Foi tremendo o golpe sofrido pelo amor-próprio e a autoconfiança de gente emocionalmente
exausta com uma guerra interminável. As investigações parlamentares devassaram impiedosamente a CIA e as outras agências de inteligência, escancarando arquivos
que vomitaram segredos tenebrosos. O "Freedom of Information
Act", a extraordinária façanha
dos repórteres do "Washington
Post", guiados pelas anônimas revelações de "Deep Throat", a emulação dos demais jornais no frenesi investigativo prometiam garantir que os cidadãos americanos
nunca mais seriam manipulados
por mentiras oficiais a pretexto da
segurança nacional.
A hipótese parecia ainda mais
remota no momento em que resoluções do Congresso proibiam expressamente o aventureirismo de
operações clandestinas em Angola, no Chifre da África, tornando
inevitável o desengajamento do
ativismo intervencionista. Produziram-se filmes memoráveis, o documentário "Hearts and Minds",
"Nashville", um dos grandes filmes políticos de Altman. Mais tarde, chegaria a vez de "Apocalypse
Now".
Como toda guerra, a do Vietnã
fez passar a segundo plano as considerações econômicas. Déficit, dívida, inflação eram preocupações
de pouca monta diante dos caixões enrolados em bandeiras
americanas deslizando em esteiras rolantes da barriga dos aviões
de transporte, como se fosse uma
produção em série. Entre 1971 e
1973, Nixon teve de liquidar o essencial do sistema de Bretton
Woods: a conversibilidade dólar-ouro e a paridade fixa, abandonada pela flutuação cambial. Nos
anos seguintes, a inflação não parou de crescer, mesmo após o fim
do conflito, e ingressou no terreno
dos dois dígitos na passagem para
a década de 1980. A explosão do
preço do petróleo contagiou as outras commodities, e uma nova palavra se incorporou ao dicionário,
estagflação, a combinação de preços crescentes com economia estagnada. Chegou ao fim na Europa o sonho do crescimento acelerado dos "30 anos gloriosos"; um
fenômeno deprimente fez sua
aparição para instalar-se em definitivo, o desemprego estrutural.
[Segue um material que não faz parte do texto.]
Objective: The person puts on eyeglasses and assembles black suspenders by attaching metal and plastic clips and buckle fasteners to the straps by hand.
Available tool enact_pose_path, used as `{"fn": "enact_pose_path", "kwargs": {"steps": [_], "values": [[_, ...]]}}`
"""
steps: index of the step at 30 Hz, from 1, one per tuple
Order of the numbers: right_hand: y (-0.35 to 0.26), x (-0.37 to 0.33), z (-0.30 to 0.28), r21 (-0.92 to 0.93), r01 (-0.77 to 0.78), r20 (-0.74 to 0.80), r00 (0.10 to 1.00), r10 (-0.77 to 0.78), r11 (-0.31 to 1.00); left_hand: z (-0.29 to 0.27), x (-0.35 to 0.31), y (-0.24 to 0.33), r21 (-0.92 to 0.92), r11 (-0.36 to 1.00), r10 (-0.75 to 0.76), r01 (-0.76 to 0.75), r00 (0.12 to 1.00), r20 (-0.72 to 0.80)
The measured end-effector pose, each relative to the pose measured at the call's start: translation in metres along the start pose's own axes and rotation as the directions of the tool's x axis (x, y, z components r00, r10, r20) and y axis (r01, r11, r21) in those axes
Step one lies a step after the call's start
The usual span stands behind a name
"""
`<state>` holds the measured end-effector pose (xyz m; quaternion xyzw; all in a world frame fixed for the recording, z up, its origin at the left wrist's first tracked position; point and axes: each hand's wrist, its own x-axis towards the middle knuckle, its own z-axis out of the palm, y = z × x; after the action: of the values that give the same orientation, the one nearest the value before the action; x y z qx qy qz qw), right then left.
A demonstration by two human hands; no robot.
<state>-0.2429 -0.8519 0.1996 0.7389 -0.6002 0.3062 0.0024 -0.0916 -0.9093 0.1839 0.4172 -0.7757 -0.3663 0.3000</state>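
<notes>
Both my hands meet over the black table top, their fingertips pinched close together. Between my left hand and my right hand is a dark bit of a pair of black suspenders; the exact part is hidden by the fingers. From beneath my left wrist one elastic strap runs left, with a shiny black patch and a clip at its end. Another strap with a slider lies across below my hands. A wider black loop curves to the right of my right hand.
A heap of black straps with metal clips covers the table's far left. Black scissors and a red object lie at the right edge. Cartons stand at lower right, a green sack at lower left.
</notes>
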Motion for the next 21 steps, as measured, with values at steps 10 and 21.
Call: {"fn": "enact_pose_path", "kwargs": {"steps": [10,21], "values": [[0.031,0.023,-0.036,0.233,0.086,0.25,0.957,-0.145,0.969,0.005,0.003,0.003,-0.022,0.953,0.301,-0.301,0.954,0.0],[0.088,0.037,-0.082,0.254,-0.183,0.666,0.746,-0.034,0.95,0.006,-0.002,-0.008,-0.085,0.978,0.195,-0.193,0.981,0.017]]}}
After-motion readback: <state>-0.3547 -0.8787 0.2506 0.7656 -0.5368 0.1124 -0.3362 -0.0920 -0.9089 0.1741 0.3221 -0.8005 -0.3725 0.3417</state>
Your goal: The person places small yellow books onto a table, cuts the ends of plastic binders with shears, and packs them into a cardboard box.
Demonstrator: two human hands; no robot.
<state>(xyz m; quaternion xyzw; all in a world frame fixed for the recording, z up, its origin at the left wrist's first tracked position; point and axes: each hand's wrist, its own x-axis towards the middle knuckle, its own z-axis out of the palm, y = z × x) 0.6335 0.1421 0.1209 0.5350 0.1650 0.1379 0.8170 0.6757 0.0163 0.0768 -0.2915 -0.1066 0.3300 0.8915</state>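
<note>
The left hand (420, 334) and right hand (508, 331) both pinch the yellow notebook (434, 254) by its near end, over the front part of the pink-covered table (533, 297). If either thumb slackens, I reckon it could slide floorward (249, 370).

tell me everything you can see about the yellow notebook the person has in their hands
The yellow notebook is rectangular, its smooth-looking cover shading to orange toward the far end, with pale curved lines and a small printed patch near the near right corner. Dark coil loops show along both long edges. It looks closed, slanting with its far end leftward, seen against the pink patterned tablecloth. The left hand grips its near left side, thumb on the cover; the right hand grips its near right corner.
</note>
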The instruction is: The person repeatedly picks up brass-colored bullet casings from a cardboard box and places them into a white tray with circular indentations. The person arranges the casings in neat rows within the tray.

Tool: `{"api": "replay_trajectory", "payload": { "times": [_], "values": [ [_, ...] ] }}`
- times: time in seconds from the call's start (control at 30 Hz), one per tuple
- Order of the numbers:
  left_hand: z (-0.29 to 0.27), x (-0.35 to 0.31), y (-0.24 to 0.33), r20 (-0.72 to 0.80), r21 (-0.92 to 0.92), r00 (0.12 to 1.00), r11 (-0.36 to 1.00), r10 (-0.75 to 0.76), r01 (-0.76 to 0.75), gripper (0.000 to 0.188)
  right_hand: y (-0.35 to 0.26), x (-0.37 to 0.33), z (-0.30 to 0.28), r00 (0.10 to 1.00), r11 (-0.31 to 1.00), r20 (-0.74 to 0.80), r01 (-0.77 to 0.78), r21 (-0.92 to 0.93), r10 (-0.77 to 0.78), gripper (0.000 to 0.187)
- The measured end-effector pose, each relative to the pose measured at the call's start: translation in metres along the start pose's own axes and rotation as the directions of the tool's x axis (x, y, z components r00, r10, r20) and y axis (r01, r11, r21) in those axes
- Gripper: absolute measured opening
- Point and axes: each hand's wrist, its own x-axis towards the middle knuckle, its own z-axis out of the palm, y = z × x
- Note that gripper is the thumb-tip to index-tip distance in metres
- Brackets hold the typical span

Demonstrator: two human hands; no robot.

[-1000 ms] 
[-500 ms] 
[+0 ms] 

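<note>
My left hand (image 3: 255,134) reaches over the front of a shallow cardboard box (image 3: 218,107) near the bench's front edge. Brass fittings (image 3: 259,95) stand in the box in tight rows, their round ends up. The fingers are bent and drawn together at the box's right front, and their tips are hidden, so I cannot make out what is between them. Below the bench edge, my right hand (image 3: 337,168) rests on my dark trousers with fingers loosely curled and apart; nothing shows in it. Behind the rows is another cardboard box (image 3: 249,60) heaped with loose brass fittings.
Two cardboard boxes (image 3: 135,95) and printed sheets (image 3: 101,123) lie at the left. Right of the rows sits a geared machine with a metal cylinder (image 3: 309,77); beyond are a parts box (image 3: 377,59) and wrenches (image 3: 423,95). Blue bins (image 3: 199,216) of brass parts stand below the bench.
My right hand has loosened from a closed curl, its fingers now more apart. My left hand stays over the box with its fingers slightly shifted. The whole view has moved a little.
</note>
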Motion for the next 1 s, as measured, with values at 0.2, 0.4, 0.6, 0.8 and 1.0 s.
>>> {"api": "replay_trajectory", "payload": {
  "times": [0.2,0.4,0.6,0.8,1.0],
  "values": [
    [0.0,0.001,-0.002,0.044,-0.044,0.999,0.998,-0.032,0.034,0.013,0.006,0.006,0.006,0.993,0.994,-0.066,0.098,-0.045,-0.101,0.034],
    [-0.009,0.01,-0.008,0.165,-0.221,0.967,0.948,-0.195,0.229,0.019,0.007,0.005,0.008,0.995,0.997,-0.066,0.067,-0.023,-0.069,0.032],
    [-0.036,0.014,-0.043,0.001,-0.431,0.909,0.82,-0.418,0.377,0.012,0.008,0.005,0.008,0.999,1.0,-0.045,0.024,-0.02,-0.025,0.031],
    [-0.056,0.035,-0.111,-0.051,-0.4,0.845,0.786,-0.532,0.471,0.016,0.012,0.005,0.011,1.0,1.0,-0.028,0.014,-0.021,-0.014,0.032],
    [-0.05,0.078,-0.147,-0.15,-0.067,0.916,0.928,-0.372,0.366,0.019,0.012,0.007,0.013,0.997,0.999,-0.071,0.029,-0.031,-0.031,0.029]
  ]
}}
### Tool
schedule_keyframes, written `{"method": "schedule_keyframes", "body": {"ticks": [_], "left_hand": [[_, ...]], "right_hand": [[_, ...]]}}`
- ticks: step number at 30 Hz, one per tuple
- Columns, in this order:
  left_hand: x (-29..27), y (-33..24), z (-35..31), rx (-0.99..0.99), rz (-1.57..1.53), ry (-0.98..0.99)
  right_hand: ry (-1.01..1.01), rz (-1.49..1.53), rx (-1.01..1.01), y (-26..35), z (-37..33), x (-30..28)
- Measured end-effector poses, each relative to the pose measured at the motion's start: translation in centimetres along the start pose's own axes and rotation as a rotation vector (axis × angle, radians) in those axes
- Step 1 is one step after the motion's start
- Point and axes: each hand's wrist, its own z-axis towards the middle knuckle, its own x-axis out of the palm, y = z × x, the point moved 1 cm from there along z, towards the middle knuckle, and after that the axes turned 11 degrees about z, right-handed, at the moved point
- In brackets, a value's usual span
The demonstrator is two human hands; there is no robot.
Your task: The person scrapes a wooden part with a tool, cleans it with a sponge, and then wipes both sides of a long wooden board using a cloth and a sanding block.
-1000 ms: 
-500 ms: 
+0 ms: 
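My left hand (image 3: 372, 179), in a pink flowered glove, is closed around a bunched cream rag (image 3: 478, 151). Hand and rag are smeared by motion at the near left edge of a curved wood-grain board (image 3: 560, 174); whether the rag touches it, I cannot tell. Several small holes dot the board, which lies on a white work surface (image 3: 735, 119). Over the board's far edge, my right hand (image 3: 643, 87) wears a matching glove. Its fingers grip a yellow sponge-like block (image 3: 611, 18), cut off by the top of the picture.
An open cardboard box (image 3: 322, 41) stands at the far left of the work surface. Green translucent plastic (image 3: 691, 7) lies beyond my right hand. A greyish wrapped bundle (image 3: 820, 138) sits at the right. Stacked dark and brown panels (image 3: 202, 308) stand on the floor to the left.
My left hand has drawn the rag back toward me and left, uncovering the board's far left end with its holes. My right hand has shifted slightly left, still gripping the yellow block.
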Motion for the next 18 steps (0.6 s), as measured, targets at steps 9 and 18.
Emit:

Um sonho tropical, o do "milagre brasileiro", estava também
prestes a acabar. Com os petrodólares reciclados, ainda ensaiamos,
por um tempo, adiar o ajuste imposto pela quadruplicação da fatura petrolífera. Inventamos a ficção da dívida externa "bem administrada", a fim de justificar o ritmo forçado, mas dedos invisíveis
já escreviam na parede os sinais
do fim. Quando ele veio, foi fulminante, o papel de algoz cabendo a
Paul Volker, o presidente do Fed.
Ao elevar a taxa de juros ao nível
de 14% a 16%, ele não podia ignorar que condenava ao colapso toda a América Latina e outros
mais de lambujem. Fez isso com a
mesma indiferença granítica embutida na frase do secretário do
Tesouro de Nixon, John Connally:
"Our currency, but your problem"
("A moeda é nossa, mas o problema é de vocês"). O resto é, como
dizem os necrológicos, uma longa,
infindável, dolorosa enfermidade,
que o paciente vem suportando
com estoicismo e resignação.
Quem me seguiu até aqui deve
estar perguntando aonde quero
chegar. Afinal de contas, o Iraque,
o Afeganistão não são o Vietnã, e
a economia mundial não dá sinais de recaída inflacionária nem
de estagnação. Muitos aspectos, a
maioria talvez, são bem diversos.
Não obstante, a tendência, o sentido geral são perturbadores. Desde
o 11 de Setembro, vivemos a banalização da guerra, o conflito permanente, no qual a única coisa
que muda é o alvo. As despesas totais com segurança dos Estados
Unidos estão em mais de US$ 450
bilhões por ano. Os déficits orçamentário e externo atingem 5%
do PIB cada um, continuam a
crescer sem perspectiva de redução, e o endividamento se expande a taxas exponenciais.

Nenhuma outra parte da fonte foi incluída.